Insomma, il quadro descritto è quello di un calcio così sparagnino da cozzare violentemente con la sua passata esperienza in Premier League sotto la guida di Guardiola. Un assist perfetto per la stampa estera, che ci va a nozze da sempre nel considerarci portatori di un calcio antiquato, più difensivo che offensivo.

Il silenzio di De Laurentiis e il “caso” dello spogliatoio

Qui la questione è diversa: l’addio di Conte ha scatenato un dibattito acceso e queste parole arrivano come benzina sul fuoco. Quale sintesi possiamo trarre? Ecco la visione di Magicabet.

Conte arriva a Napoli e conquista uno scudetto che nessuno si aspettava. Meritato o no poco importa, il motto del tifoso è sempre lo stesso: basta che si vince! C’era grande entusiasmo e gli acquisti facevano sognare la piazza, soprattutto in chiave Champions League.

La delusione, però, è arrivata presto: fuori già dal girone CL!. Poi da quella “gemella” in Coppa Italia e, soprattutto, quel famoso sfogo: “Non accompagno il morto”.

In questo bisogna essere onesti e duri: a nostra memoria mai nessun allenatore ha utilizzato una simile metafora per descrivere la propria squadra. Ci saremmo aspettati una reazione durissima, immediata e ufficiale da parte di Aurelio De Laurentiis. Perché il parco giocatori è l’unico vero attivo a bilancio del Napoli: permettere al proprio tecnico di screditarlo in pubblico significa minare direttamente la solidità finanziaria e il valore di mercato del club!
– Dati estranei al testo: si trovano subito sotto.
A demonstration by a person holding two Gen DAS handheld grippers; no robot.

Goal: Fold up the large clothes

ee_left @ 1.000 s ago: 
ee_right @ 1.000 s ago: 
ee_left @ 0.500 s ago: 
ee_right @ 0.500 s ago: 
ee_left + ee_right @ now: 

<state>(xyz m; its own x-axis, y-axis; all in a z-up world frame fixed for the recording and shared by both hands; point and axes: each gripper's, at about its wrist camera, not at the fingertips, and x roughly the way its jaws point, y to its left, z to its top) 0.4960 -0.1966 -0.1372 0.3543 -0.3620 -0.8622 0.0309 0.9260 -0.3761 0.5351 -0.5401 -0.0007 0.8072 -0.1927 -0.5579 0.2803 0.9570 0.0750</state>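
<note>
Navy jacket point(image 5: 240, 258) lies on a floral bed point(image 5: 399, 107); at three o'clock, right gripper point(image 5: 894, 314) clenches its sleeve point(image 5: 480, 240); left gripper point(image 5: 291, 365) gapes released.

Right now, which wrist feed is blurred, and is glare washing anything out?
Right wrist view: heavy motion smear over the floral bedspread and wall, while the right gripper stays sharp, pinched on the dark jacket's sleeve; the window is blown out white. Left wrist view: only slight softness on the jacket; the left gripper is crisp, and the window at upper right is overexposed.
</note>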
Ma il patron ha preferito il silenzio, schierandosi di fatto con il tecnico salentino e scaricando la squadra. Un atteggiamento che oggi, con le voci sempre più insistenti di una proprietà in piena “campagna vendita” del club, assume un significato ben più grave. Questa non è solo gestione discutibile, questa è “incuria” societaria. È la mossa di una presidenza che sembra aver disinvestito emotivamente e progettualmente, lasciando che il patrimonio della società venga svalutato pur di non scatenare guerre interne. Una “incuria” di cui siamo stati testimoni silenziosi per mesi, e che l’intervista shock di De Bruyne oggi non fa altro che confermare e mettere a nudo davanti a tutta Europa.
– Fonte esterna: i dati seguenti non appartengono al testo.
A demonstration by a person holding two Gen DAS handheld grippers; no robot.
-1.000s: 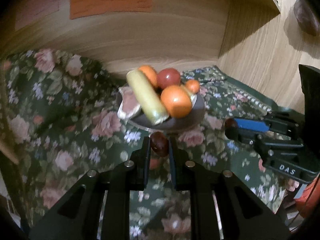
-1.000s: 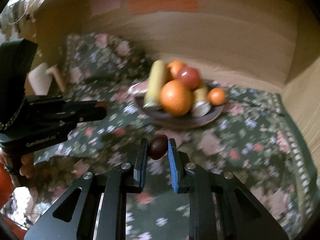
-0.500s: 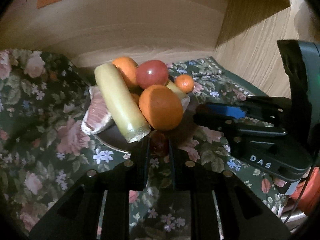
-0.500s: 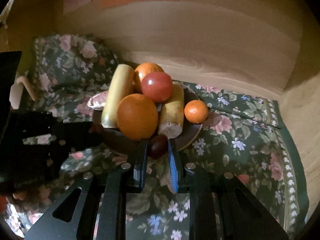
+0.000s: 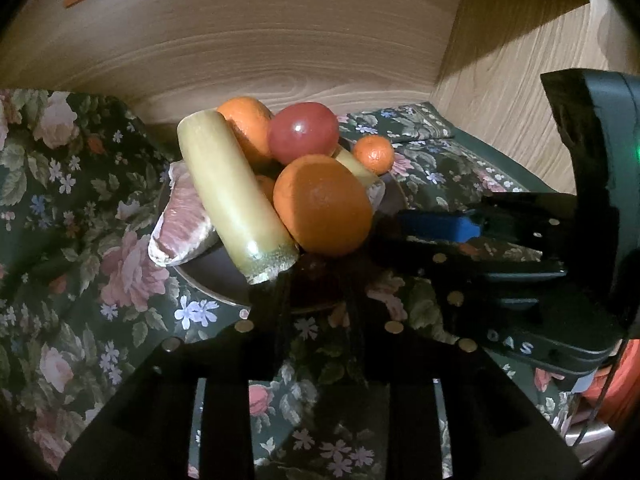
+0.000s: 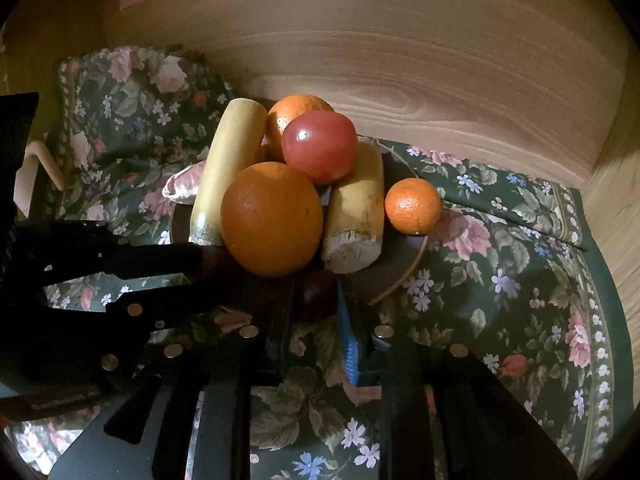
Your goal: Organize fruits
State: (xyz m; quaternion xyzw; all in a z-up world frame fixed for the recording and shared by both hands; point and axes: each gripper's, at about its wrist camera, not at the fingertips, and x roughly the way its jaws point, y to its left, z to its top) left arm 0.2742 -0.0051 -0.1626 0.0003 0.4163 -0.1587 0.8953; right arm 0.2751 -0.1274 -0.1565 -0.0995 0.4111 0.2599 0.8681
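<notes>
A dark plate [image 5: 208, 284] on the flowered cloth is piled with a big orange [image 5: 324, 204], a red round fruit [image 5: 302, 132], pale yellow cane pieces [image 5: 228, 196], a mandarin [image 5: 373, 154] and a pink citrus wedge [image 5: 182, 232]. My left gripper [image 5: 316, 282] is at the plate's near rim. Its jaws are opening around a small dark red fruit [image 5: 316, 266], which is deep in shadow. My right gripper [image 6: 314, 302] is at the same rim [image 6: 404, 276], under the orange [image 6: 272, 218]. Its jaws are also opening, and a second dark red fruit [image 6: 314, 294] lies between them.
Wooden walls close in behind the plate [image 6: 400, 80] and on the right [image 5: 520, 80]. The two grippers stand side by side and nearly touch. Folded flowered cloth [image 5: 60, 160] rises on the left. A red object [image 5: 616, 380] shows at the far right edge.
Both grippers came forward and down to the plate's near rim with their dark fruits. The left jaws stand slightly wider now than half a second ago.
</notes>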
Chi osa vince: la lezione della finale di Champions League

Il resto è storia, ma quello che KDB ci lascia con questa intervista è il forte dubbio che il calcio di Conte sia effettivamente sopravvalutato. È un po’ il male del nostro sistema: un calcio che propone più 0-0 che spettacolo e che, come risultato finale, ci ha costretto a guardare anche i prossimi Mondiali da spettatori sul divano. Il terzo di seguito!

I tifosi fanno bene a pretendere lo spettacolo, che sulla panchina ci sia Conte o un altro, e non devono temere le reazioni della tifoseria “azzerbinata”, quella che ti definisce nemico se esprimi un dubbio. Il calcio deve essere intrattenimento; le partite di Conte sono state per lo più vinte col “minimo sindacale”. Ha vinto, certo, e lunga vita al Re! Ma la strada da seguire è un’altra.

Bisogna pretendere il bel gioco.

La finale di ritorno dei play-off di Serie B, ad esempio, ha offerto uno spettacolo degno di un palcoscenico maggiore e consacrato Aquilani come tecnico emergente. Se il Catanzaro avesse avuto lì davanti qualcuno capace di centrare la porta anziché tirare alla luna, le cose sarebbero andate diversamente. Sono stati difensori e centrocampisti a segnare, non gli attaccanti, che si sono divorati tutte le occasioni che i compagni hanno creato.

E se ieri sera il PSG ha alzato la Champions League, è solo per un motivo: ha vinto la squadra che ha spinto di più.

Siamo rimasti molto colpiti dal calcio rinunciatario dell’Arsenal di Arteta: un “Conte in salsa british” che ha costantemente schierato 10 giocatori dietro la linea del pallone, arrivando addirittura a farsi ammonire Mosquera per perdite di tempo (cose mai viste in Premier).

Alla fine, però, la storia insegna: chi osa vince.

Lunga vita al calcio, ma a quello bello!